I use both the stroller and a carrier. I love my carrier and use it a lot because we go to a lot of farmer's markets where strollers won't work. We were going to go to Belize next winter too and I was planning on carrying him on my back to get to the Mayan ruins. I can't imagine my toddler falling out because of faulty stitching in the middle of a jungle! :dohh: I'm so angry that this person thought it was okay to put a child at risk. It's not like it's a purse that you fake, this is supposed to be safe for little people.


----------



## swood9

omg... I think I have a fake!


----------



## Leids

swood9 said:


> omg... I think I have a fake!

Oh no, I hope not. :nope: What is wrong with these people selling these?! Ugh. I guess they may not realize that what they're selling could hurt someone's baby. :(


----------



## swood9

:cry: I've been wearing lo in it since he was a month old! I have the insert and all! I don't have it with me to check...but I think my warning label is on the body, not the waist band.


----------



## Leids

I think all of the warning tags are on the waist bit. :( Mine is on the waist, but the grammar/spelling is all wrong on it. The buckle is wrong too. I can post pics when I get a minute just in case someone else has a really good fake.

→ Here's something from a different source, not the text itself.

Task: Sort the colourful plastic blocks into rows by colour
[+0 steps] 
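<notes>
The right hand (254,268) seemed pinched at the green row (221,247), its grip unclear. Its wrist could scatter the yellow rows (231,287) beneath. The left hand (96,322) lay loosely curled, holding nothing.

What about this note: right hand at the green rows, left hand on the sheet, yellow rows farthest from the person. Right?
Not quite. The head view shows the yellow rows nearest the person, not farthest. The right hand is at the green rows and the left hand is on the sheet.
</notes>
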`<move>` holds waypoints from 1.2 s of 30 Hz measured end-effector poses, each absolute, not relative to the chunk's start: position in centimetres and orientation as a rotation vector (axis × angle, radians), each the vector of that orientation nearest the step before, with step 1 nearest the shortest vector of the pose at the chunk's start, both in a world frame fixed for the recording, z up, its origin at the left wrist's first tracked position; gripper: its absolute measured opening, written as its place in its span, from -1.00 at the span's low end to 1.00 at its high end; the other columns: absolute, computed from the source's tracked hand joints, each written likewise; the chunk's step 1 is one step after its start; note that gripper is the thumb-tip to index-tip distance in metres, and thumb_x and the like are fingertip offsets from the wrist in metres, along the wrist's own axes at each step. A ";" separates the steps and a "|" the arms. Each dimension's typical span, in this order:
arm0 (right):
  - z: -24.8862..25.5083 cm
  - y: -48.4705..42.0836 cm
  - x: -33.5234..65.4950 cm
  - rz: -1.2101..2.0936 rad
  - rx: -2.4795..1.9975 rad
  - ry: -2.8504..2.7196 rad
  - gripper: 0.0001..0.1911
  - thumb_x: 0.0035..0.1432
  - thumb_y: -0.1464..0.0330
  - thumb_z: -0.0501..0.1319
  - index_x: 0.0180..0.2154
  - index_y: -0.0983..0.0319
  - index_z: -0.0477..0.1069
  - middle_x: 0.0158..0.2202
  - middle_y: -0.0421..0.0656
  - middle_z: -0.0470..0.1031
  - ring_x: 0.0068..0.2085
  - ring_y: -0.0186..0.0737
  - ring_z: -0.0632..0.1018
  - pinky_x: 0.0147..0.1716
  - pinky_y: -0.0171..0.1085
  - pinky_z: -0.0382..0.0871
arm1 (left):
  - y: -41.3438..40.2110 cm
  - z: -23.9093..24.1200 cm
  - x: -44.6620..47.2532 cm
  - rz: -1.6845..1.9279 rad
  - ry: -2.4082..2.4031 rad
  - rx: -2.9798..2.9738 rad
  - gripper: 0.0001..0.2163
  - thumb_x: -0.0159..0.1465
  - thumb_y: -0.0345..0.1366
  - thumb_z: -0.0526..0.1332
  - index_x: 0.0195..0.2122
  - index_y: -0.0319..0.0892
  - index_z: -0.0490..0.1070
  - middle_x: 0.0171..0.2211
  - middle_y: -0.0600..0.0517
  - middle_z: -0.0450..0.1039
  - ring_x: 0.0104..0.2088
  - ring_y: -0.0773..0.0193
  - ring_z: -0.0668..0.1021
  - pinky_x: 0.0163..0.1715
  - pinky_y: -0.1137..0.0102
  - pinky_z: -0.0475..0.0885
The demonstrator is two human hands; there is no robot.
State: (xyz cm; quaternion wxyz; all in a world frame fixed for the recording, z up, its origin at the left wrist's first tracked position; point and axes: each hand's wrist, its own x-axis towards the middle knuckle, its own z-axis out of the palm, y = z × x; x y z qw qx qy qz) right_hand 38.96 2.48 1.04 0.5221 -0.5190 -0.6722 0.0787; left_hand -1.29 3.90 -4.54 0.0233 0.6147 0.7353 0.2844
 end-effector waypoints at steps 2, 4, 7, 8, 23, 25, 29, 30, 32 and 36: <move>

I posted this hoping I could help people. I don't know if the fake ergos will hurt the baby.. but I don't want to take the risk. Since the stitching isn't well done I'm not going to use it anymore, but I am saving it in case I need it to get my money back.

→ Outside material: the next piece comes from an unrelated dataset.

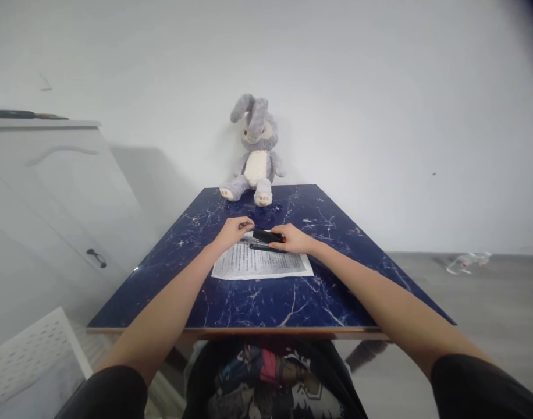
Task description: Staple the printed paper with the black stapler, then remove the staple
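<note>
My right hand point(292, 238) grips a black stapler point(266, 235) with an orange spot near its back end. The upper part of the stapler is apart from its slim black lower bar point(262, 248), which lies low over the paper. At the stapler's front end, my left hand point(237, 231) is closed in a pinch on a small dark strip point(245, 225), too small to name surely. Beneath both hands is a printed sheet of paper point(262, 267), its upper part hidden by the hands and the stapler.
A dark blue marbled table point(249, 308) bears all this. A grey plush rabbit point(256, 166) sits at its far edge against the wall. To the left stand a white cabinet point(52, 198) and a white perforated basket point(35, 355). A clear plastic item point(467, 262) lies on the floor at right.
</note>
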`<state>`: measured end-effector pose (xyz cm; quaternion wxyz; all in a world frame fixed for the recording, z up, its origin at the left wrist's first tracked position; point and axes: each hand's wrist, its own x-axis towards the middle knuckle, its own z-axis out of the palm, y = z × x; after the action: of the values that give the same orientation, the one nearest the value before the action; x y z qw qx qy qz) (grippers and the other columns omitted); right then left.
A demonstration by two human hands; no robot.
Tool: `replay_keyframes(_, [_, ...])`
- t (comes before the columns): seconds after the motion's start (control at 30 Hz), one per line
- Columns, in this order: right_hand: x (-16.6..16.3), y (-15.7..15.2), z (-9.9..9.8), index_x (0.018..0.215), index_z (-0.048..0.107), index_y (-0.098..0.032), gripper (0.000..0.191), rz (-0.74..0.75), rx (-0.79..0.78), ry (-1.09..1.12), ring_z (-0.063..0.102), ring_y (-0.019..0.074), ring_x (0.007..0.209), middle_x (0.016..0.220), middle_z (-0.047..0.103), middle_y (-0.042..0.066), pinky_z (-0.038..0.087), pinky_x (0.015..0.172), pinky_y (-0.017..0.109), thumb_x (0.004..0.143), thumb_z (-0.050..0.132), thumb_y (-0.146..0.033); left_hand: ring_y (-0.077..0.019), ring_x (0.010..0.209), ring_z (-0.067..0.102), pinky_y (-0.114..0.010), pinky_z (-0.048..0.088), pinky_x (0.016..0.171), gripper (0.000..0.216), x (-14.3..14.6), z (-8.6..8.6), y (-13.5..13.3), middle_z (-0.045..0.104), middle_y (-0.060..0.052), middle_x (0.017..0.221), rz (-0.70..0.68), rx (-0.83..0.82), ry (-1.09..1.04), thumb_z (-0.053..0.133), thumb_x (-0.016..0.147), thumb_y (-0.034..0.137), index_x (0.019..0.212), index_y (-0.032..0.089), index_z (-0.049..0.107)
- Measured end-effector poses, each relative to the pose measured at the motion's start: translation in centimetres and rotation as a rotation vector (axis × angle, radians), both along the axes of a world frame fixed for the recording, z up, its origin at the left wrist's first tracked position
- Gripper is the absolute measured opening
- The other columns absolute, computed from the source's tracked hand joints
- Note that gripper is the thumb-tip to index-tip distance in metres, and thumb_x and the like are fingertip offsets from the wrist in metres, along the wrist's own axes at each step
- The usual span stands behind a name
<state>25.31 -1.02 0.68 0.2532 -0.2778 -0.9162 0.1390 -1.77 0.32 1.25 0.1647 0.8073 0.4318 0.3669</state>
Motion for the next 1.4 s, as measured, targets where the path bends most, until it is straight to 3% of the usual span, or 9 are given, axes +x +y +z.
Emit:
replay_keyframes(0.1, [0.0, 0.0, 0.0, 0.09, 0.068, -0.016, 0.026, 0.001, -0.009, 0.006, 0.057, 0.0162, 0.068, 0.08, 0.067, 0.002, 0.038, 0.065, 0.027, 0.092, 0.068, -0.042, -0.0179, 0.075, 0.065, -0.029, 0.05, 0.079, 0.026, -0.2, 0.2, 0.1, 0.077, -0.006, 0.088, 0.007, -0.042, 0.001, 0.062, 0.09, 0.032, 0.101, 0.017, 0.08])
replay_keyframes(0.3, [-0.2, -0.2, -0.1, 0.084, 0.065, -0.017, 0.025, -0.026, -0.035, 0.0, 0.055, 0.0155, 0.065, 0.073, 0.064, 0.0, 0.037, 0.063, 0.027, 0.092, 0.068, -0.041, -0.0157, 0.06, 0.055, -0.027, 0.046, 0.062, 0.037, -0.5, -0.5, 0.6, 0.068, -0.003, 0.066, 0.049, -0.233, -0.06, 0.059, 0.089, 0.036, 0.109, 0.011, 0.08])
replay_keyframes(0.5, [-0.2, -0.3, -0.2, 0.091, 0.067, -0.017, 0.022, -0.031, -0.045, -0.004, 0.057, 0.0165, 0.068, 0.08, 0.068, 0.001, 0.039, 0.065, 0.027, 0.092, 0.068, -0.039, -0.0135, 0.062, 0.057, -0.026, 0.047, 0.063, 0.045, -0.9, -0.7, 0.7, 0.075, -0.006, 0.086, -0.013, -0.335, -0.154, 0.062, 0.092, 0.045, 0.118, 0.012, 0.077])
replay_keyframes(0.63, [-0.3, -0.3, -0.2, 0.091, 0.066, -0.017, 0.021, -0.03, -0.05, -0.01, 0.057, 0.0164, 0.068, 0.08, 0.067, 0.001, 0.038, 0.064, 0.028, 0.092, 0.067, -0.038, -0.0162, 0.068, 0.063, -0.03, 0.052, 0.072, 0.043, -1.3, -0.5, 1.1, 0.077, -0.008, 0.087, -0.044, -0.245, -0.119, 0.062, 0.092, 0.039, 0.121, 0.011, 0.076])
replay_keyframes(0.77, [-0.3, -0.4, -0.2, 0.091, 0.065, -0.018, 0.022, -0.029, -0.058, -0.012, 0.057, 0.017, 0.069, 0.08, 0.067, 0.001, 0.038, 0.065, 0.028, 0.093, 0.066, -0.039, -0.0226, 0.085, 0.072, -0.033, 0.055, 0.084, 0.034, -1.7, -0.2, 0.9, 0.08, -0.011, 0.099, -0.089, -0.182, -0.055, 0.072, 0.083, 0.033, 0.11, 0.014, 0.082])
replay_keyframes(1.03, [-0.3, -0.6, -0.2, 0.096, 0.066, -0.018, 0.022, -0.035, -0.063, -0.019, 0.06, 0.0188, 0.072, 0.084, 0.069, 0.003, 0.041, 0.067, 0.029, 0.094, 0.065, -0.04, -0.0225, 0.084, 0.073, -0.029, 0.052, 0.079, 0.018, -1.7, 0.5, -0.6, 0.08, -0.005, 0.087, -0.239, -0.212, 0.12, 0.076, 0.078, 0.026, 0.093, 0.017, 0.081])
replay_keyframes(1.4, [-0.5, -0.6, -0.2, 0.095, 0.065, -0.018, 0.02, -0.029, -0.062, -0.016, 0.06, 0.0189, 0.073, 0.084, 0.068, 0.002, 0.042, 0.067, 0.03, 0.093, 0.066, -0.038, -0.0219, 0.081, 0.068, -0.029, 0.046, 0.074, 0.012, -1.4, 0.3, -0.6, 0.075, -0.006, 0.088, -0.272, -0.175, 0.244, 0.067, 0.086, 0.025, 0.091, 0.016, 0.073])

Maybe you could contact the person you bought it from too? I bought mine 3 months ago but they told me I can still take action, so hopefully you can too!


----------



## swood9

Yeah I bought mine from a store while visiting in NY. I'm in MN but I think they would care. I hope! Hopefully I am wrong, I'm going to compare it when I am out of work.


----------



## swood9

thank you for posting this.


----------



## ashiozz

oy :( I Got mine from target and it is legit but I feel for you :( Thats really a bummer, however I know someone else that has a fake and she seems okay with it.


----------



## Leids

ashiozz said:


> oy :( I Got mine from target and it is legit but I feel for you :( Thats really a bummer, however I know someone else that has a fake and she seems okay with it.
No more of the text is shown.